I think it's kind of similar to how it's sad to see limited health care resources being wasted on certain unnecessary expensive workups or heroic yet futile end-of-life procedures (e.g. because the patient or family wants "everything" done), where those resources could have been used to help other patients for actual benefit.

Thanks for the interesting discussion,
Lincoln :)
 
There would be the biggest black market ever for that stuff! You'd have "caffeine labs" springing up in every other basement:laugh:
It's one of the few compounds easier to produce than meth. And you don't have to steal anhydrous to do it. :laugh:

If there were to be a ban on caffeine, I imagine you would see a major jump in murders, assaults and road rage for a few weeks after the ban went into effect....
 
If there were to be a ban on caffeine, I imagine you would see a major jump in murders, assaults and road rage for a few weeks after the ban went into effect....

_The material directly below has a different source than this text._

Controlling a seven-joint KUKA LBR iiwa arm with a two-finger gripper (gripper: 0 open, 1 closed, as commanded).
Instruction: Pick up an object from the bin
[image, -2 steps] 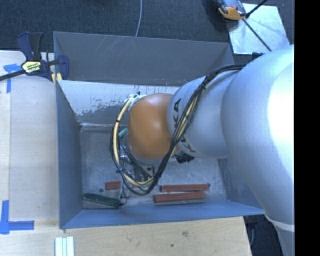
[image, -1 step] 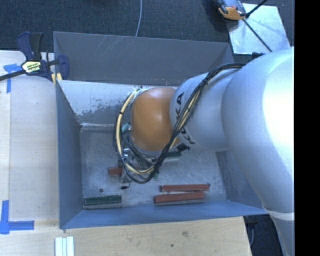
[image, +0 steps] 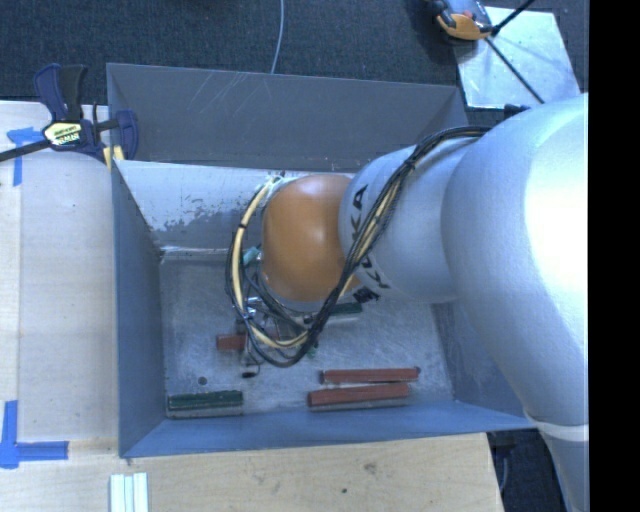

Not only that, people would start failing out of medical school (I know caffeine was the secret to my success!), so there would be no one to sew them up....
 
More on the concept of a "fat tax" from Britain: http://www.medpagetoday.com/PrimaryCare/DietNutrition/tb/6143

In a mathematical model based on British data, a fat tax levied on unhealthy foods could avert about 2,300 deaths a year in the United Kingdom, according to Oliver Mytton, M.D., of Queen's Medical Centre, here.

The benefit would come mainly from reducing salt intake, Dr. Mytton and colleagues reported in the August issue of the Journal of Epidemiology and Community Health.

But another model -- in which the target was foods high in saturated fats -- showed that a fat tax might actually increase cardiovascular deaths, the researchers said.

"Taxing foodstuffs can have unpredictable health effects" if all the supply and demand interactions aren't taken into account, Dr. Mytton and colleagues said.